Parameter-Tweaking: Get Faster Answers from Your Haystack Pipeline
This article is the first in our series on optimizing your Haystack question answering system. We’ll link to the other articles here as they go online:
- Accelerate Your QA System with GPUs
- Picking The Right Reader Model
- Metadata Filtering
There are many ways you can optimize a parameter-rich system like a Haystack question answering pipeline. Specifically, the length of your documents and your setting for the top_k_retriever parameter can have an enormous impact on system performance. In this post, we’ll show you the most important tweaks to speed up your Haystack question answering system without sacrificing the quality of its results.
The Haystack Pipeline
To understand the impact of these parameters, let’s quickly look at the four stages of a Haystack question answering (QA) pipeline:
- Preprocessing: Here, we read in our document collection and convert it to a list of dictionaries. Additionally, we may use the PreProcessor class to modify our data.
- Document Store: We pick the database that best fits our use case, and feed our preprocessed documents to the database via a document store object.
- Retriever: Choosing between “sparse vs. dense” retrieval methods comprises a crucial architectural decision. In this step, we index our database by means of the retriever, thereby making our documents searchable. Sparse methods are faster at indexing, while dense ones are powered by transformer-based language models.
- Reader: In this step, we pick a model to perform question answering on the documents preselected by the retriever.
The reader and retriever are commonly chained together by use of pipelines. This allows the user to send only one command to ask a question, which then triggers actions from both the reader and retriever.
Both the preprocessing and retrieval steps offer opportunities for optimization, the most important of which we’ll show you in this article. Let’s start off with document length.
Increasing Pipeline Speed via Document Length Optimization
A document in the question answering context is simply a passage of text of arbitrary length. Adjusting that length to the optimal value can go a long way to improving your system’s speed. The trick is to split your knowledge base into documents that are both a) neither too short nor too long, and b) as informative as possible.

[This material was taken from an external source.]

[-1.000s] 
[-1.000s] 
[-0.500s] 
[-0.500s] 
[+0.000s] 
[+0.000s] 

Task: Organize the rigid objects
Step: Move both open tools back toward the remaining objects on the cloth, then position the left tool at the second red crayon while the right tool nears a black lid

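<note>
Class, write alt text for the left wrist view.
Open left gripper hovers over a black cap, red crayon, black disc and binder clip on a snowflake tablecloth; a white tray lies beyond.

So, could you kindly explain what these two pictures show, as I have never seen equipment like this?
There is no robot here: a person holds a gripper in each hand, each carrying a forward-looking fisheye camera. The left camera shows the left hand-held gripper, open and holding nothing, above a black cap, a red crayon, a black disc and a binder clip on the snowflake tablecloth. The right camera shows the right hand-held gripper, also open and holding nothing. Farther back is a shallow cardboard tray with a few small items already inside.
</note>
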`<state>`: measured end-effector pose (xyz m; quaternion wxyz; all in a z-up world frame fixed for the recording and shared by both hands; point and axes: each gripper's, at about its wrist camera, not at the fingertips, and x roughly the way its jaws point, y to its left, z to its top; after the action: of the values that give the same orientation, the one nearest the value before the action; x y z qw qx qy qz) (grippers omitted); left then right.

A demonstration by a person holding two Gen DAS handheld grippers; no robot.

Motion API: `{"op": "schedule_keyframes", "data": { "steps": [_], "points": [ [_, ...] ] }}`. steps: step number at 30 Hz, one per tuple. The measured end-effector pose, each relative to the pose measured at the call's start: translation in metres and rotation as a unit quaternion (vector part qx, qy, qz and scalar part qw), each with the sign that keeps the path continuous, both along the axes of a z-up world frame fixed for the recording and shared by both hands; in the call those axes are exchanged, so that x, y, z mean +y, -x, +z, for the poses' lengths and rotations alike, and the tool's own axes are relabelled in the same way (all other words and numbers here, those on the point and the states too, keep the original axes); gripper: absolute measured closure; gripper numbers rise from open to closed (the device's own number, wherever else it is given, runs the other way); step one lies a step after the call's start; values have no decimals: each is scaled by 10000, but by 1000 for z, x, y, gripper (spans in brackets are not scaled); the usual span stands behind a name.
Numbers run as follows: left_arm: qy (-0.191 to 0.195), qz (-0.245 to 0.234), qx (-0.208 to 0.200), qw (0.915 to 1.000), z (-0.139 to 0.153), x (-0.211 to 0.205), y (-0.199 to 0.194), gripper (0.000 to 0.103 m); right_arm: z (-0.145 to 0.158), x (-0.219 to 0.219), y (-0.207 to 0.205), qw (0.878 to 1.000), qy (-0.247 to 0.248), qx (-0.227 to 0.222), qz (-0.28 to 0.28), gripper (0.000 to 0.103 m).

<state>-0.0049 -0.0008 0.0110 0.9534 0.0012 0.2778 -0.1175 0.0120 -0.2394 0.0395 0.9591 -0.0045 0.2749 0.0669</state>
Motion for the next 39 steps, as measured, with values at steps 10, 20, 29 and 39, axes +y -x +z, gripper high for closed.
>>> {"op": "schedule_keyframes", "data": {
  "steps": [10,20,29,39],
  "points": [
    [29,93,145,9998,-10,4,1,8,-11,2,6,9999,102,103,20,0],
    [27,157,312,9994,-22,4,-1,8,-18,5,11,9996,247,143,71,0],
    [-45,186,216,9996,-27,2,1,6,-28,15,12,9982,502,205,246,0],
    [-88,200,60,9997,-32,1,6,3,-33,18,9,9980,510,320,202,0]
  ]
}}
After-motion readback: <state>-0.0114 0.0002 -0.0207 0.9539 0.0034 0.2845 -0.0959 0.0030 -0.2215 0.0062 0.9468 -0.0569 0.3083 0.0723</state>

The PreProcessor class will help us segment our documents into passages of the optimal length. Let’s have a look at the parameters defined in its __init__ function:
class PreProcessor(BasePreProcessor): def __init__( self, clean_whitespace: bool = True, clean_header_footer: bool = False, clean_empty_lines: bool = True, split_by: str = “word”, split_length: int = 1000, split_overlap: int = 0, split_respect_sentence_boundary: bool = True)
We combine split_by and split_length to define our document length. split_by sets the unit for defining split length — e.g., “word,” “sentence,” or “passage” (defined as a paragraph). Since sentence and paragraph length may fluctuate widely, splitting by word is the best choice for most use cases. split_length then determines the number of words contained in a document.
However, splitting at the word level does not come without issue. A sentence may lose its context when split somewhere in the middle. To avoid any such unwanted behavior, you may turn on the parameter split_respect_sentence_boundary. When set to “True,” this parameter ensures that splitting only occurs at sentence boundaries. At the same time, it prevents longer sentences from being split up, even if they exceed the value defined for split_length.
Another method for minimizing the risk of losing the syntactic context of a sentence after splitting is to define an overlap of a few words between documents (the “sliding window” method). By setting the split_overlap parameter to a positive integer, the words at the seam of a split are included in both resulting chunks. Keep in mind though that a high overlap will inflate your corpus as overlapping sections are featured twice. Here's how the split_overlap parameter works:
Document-splitting with dense methods
Dense retrieval methods like DPR (dense passage retrieval) use encoders both during indexing and querying. A Transformer-based model processes documents and encodes them as dense vectors of a fixed length (usually 768).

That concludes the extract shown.